No.6 (Lumen in Christo) and No.7 (A Sea Symphony) are
coupled in performances from the Seattle team on Naxos 8.559704:Recording
of the Month – review
–
review – review.
That’s available to
stream (for subscribers) or to purchase
from classicsonlinehd.com (lossless download with pdf booklet).
I seem to have missed that when it was released but can confirm those
very positive reviews and note that the sound of the download is very
good.
Erich Wolfgang KORNGOLD (1897-1957)
Violin Concerto in D, Op.35 (1945) [25:36]
Benjamin BRITTEN (1913-1976)
Violin Concerto in d minor Op.15 (1938-1939) [32:23]
Vilde Frang (violin)
Frankfurt Radio Symphony/James Gaffigan
Rec. 30 June-2 July and 28 August 2015, Hessischer Rundfunk, Frankfurt.
DDD
WARNER CLASSICS 0825646009213 [58:12] – subscribers
stream from Qobuz with pdf booklet. NB: download from Qobuz
is more expensive than the CD.
I
would never have thought of these two concertos as likely companions:
the sticky-sweet Korngold and the ascetic Britten seem most unlikely
companions, even if they are Vilde Frang’s long-time favourites and
both were composed in America around the same time. Listen to her take
on the Korngold, however, and you begin to see the kinship which she
perceives between the two works. There’s all the beauty that other
performers find in the work but somehow the sweetness is less cloying
and the concerto seems to have a greater degree of inner strength.
The finale is positively bracing.
Conversely there is a touch more lyricism than usual in the Britten
without skimping the power and virtuosity. Ultimately she may not persuade
me that this is a logical coupling – the Britten Violin and Piano Concertos
on Chandos work better together* – but she certainly made me sit up
and take notice and I appreciated her performances of both works. With
very able support and very good recording, if the coupling appeals this
is a winner.
I enjoyed hearing the streamed version from Qobuz, to which I have given
a link, but baulked at paying £12.73 for the download of a disc currently
discounted by one dealer to £8.50 – and even their regular price of
£10.90 is less than the Qobuz download, as is another dealer’s regular
price of £8.99. 7digital.com are asking even more for a lossless download,
at £12.99: even their price of £8.99 for mp3 is not competitive, though
it comes with the pdf booklet.
* CHAN10764, Tasmin Little (violin); Howard Shelley (piano);
BBC Philharmonic/Edward Gardner – review:
Recording of the Month – DL
News 2013/6.
Aram KHACHATURIAN (1903-1978)
Gayaneh, Op. 50 (excerpts) (1943) (arr. Francis Perron) [12:46]

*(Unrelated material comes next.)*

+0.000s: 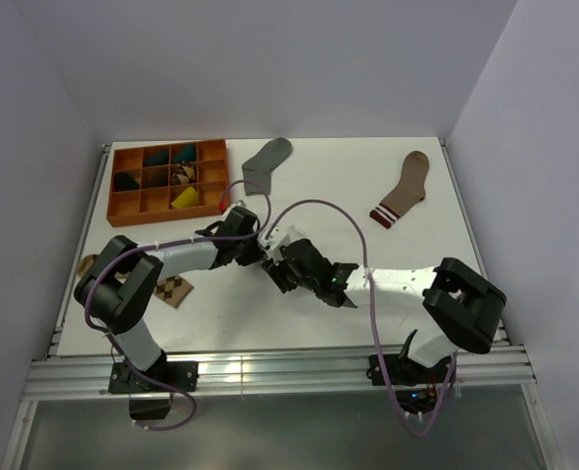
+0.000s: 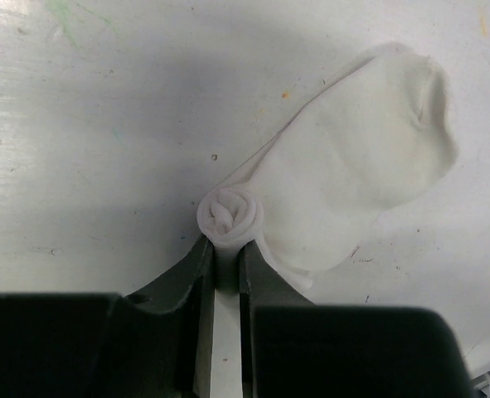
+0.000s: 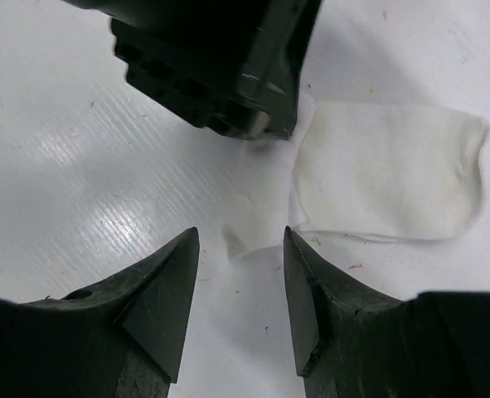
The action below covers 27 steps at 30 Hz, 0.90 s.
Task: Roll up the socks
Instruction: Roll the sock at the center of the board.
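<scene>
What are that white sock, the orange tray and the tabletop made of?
The white sock looks like soft matte knit fabric, probably cotton blend: it creases and rolls into a coil. The orange tray seems rigid plastic: uniform colour, thin straight dividers. The table is a hard white sheet, plastic or laminate maybe, slightly glossy, faintly ridged and scuffed.

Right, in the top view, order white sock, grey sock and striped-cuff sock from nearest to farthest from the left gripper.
1. White sock: pinched in left fingers.
2. Grey sock: farther back, centre.
3. Striped-cuff sock: far back-right.
</scene>
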Available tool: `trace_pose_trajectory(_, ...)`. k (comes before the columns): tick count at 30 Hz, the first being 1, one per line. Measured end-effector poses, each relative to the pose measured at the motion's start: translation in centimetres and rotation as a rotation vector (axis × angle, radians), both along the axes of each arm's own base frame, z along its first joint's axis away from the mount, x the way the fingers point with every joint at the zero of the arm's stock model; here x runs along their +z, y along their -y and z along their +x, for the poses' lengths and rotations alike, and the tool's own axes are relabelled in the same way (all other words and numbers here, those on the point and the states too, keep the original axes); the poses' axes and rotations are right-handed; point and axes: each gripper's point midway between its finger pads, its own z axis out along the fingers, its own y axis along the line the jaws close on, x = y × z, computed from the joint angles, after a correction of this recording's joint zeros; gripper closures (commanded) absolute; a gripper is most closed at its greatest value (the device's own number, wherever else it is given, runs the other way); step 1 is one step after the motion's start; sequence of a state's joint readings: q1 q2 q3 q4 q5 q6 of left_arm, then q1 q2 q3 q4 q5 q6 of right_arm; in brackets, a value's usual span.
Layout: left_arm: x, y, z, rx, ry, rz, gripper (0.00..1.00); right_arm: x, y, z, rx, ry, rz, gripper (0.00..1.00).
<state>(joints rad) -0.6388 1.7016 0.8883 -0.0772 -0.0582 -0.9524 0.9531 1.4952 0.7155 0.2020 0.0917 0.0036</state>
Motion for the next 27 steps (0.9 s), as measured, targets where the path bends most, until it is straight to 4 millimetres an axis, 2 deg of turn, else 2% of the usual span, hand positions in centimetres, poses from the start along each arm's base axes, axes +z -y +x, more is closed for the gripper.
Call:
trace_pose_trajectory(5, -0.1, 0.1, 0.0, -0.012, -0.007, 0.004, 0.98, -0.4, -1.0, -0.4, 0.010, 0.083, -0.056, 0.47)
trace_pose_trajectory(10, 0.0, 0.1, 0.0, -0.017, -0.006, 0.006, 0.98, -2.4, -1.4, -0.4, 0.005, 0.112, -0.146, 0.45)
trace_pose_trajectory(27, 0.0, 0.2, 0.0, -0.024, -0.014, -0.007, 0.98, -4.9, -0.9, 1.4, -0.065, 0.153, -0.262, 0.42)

Sergei PROKOFIEV (1891-1953)
Symphony No. 1 in D major, Op. 25 ‘Classical’ (1917) (arr. Olivier Godin)
[14:28]
Pyotr Il’yich TCHAIKOVSKY (1840-1893)
Romeo and Juliet – fantasy overture (1880 version, arr. Perron) [18:35]
Modest MUSSORGSKY (1839-1881)
St. John’s Night on Bald Mountain (1867) (arr. Louis Dominique Roy)
[10:48]
Aram KHACHATURIAN
Masquerade – suite, Op. 48a (arr. Perron) [16:55]
Orford Six Pianos (Sandra Murray, Claire Ouellet, Mariane Patenaude,
Francis Perron, Pamela Reimer, Louis Dominique Roy)
rec. May 2015, Salle Gilles Lefèbvre, Centre d’arts Orford, Québec,
Canada
Pdf booklet included
ATMA CLASSIQUE ACD22733 [73:32] – from eClassical
(mp3, 16- & 24-bit lossless)
On
my regular trawl of eClassical’s new releases I spotted this and downloaded
it without delay. According to the extended booklet interview with Mariane
Patenaude, the group – made up of piano coaches at Quebec’s Orford Arts
Centre – envisaged this six-piano project as a bit of fun. I’ve yet
to hear the first volume in the series, but I’m delighted to report
that this one is hugely entertaining. And don’t be fooled; this isn’t
a case of pianistic overload, for these are fine arrangements played
with plenty of skill and a good feeling for idiom.
Khachaturian’s Gayaneh and Masquerade suites are virtuosic
vehicles that once launched are impossible to stop. Rhythms are infectious,
colours are vivid and the full, well-balanced recording ensures oodles
of nuance and detail. Yes, there are a few moments when textures get
a little too dense, but otherwise clarity is king. For me the Prokofiev
and Tchaikovsky pieces are the stand-outs; they’re sensitively done
and, in the Romeo and Juliet especially, the pianos’ sonorities
mirror those of the orchestral originals most beautifully. There’s also
a drive here – and a firm commitment to musical values – that’s just
riveting.
Serious fun; next stop, Volume 1 (ACD22566). [CD or download
from Presto.
BW]
Dan Morgan
Arnold Atkinson COOKE (1906-2005)
Symphony No.4 in E flat (1974) [27:10]
Symphony No.5 in G (1979) [32:34]
BBC
Symphony Orchestra/John Pritchard (4)
BBC Northern Symphony Orchestra/Bernard Keeffe (5)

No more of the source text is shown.